自宅にいながらのスポーツ観戦は、テレビが普及し始めたころから人々の娯楽として親しまれている。 中継技術・放送技術の発達により、時代とともにスポーツ観戦のスタイルは変化し、新たな楽しみや可能性をもたらしている。
スポーツをテレビ観戦できるようになったのは、さかのぼること今から約80年。当然ながら当時はモノクロであった。
1960年代、高度経済成長とともにテレビの普及率は伸び、一般家庭はまだモノクロテレビが主流だったものの、特に‘東洋の魔女’といわれたバレーボール日本チームとソ連チームの試合は、日本国内の最高視聴率が85%に達し、メディア史に記録を残すほどの熱狂ぶりであった。お茶の間にいながら、体格の違う異国の選手を相手に戦う日本人の姿に、日本国民は新しい時代の到来を感じていたに違いない。
以降、スポーツ中継は格段に進化してきた。1980年代はハイビジョン放送などにより高画質な映像をより早く配信することが追求されていたが、さらなる高度な技術により、今では別次元の映像を楽しむことができる。
日本で行われた、2001年の「世界水泳」の中継も話題となった。レース終盤になると世界記録のラップタイムに合わせたラインがプール水面上に現れたり、泳いでいる選手の帰属国の国旗が合成されたりと、お茶の間の観衆たちにとってわかりやすく、レースに入り込みやすい演出が行われた。
この技術が初めて実用化されたのは1998年、アメリカNFLの中継だったといわれているが、当初はまだラインの位置がずれているなど未熟な部分があった。今ではこの技術はかなり一般的となり、ゴルフでは芝の向きが矢印で出たり、走り幅跳びでは飛距離がスケールで示されるなど、様々な競技で使われるようになった。映像に後から矢印等を合成するのではなく、ライブ中継で瞬時にCG加工された映像を目にすることができ、スポーツ中継の面白さをより引き立たせる効果がある。
一瞬の選手の動きを止めて、別の角度からの立体的なリプレイ映像が見られる技術も登場した。ランナーがハードルを飛び超える瞬間やバスケットボールのダンクシュートなど、素早い動きを細部まで見るのが困難なシーンで、その場面を立体的にぐるりと自由に回転させて、別の角度でリプレイすることができるのだ。
体操の跳馬や床などでは、選手の実際のライブ映像の直後に立体的なリプレイ映像が放送されるようになった。様々なアングルから撮影された映像を瞬時に加工することで、選手の回転の軸、跳躍の高さやひねりの美しさがリプレイされたのだ。まるで一瞬、映画にでも紛れ込んだかのような臨場感と迫力のある映像となった。競技のルールに詳しくない人でもゆっくりと細部を見ることができ、スポーツを会場で観戦するのとはまた違う楽しみを味わうことができる。

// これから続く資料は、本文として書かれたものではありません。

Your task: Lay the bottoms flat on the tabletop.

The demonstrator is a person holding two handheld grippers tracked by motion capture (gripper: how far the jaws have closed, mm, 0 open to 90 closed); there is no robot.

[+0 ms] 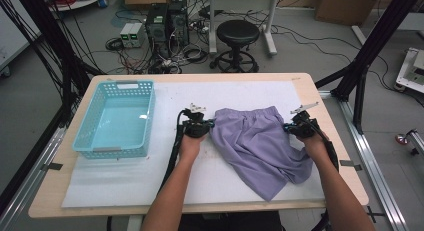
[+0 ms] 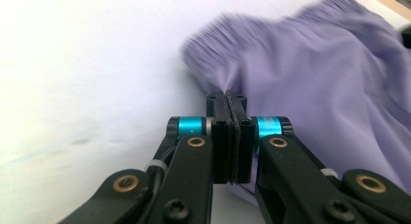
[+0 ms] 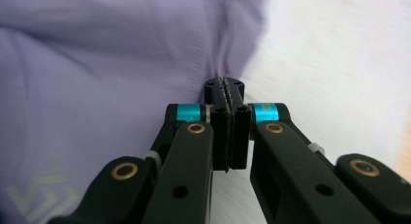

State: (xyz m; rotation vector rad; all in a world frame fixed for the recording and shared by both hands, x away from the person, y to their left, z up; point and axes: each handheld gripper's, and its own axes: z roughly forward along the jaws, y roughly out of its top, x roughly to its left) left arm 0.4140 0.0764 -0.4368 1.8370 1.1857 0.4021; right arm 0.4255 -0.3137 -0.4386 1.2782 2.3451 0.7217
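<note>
A pair of lilac shorts (image 1: 260, 141) lies crumpled on the white mat, its gathered waistband toward the far side. My left gripper (image 1: 209, 124) pinches the shorts' left edge; in the left gripper view its jaws (image 2: 227, 99) are pressed together on the lilac cloth (image 2: 310, 73). My right gripper (image 1: 289, 127) holds the right edge of the shorts; in the right gripper view its jaws (image 3: 224, 86) are closed on a fold of the cloth (image 3: 97, 64) near a stitched seam. Both forearms reach in from the near edge.
A turquoise plastic basket (image 1: 96, 141) stands on the left of the table, with nothing inside. The white mat (image 1: 150, 176) covers most of the wooden tabletop (image 1: 55, 191). Beyond the table are a black stool (image 1: 237, 33), computer towers and cables on the floor.
</note>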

さらに、この技術はFreeDという技術によってさらに革新的に進歩した。物理的なカメラの位置にとらわれず、高機能のエリア・スキャン・カメラによって立体的なデータを抽出し加工することで、実際撮影されたアングル以外の映像を見ることができるようになった。
ここ最近のスポーツの世界大会では、さらに進化したリプレイ映像が配信され始めている。VR(バーチャルリアリティ)映像である。これは、専用のゴーグル型の装置を使い、専用のアプリケーションを通して視聴するものだ。まだほとんど有料配信しかなく、日本国内ではあまり事例もないため見ることが困難だが、アメリカNFL等では徐々に普及し始めている技術だ。
ゴーグル型の装置を通して見るVR映像では、まるで自分がフットボールやバレーボールコートにいて、選手と同じ目線で見ているかのような臨場感で観戦できる。360°ぐるりと見渡せる仮想現実の世界が広がり、カメラで撮影された映像とは違う視点で試合を観戦できるというわけだ。まだVR映像は一般的ではないものの、技術的には進化し拡大していくだろう。
スポーツ中継観戦を一つの契機として、中継技術、映像技術は発展を続けてきた。リビングにいながらVR映像でスポーツ観戦をし、スマートフォンで世界の観衆とやりとりをする…そんな観戦スタイルはもうすぐそこまできている。まったく別の新しい技術も生まれるかもしれない。スポーツの祭典では、映像技術の進化という側面も楽しみにしたいものである。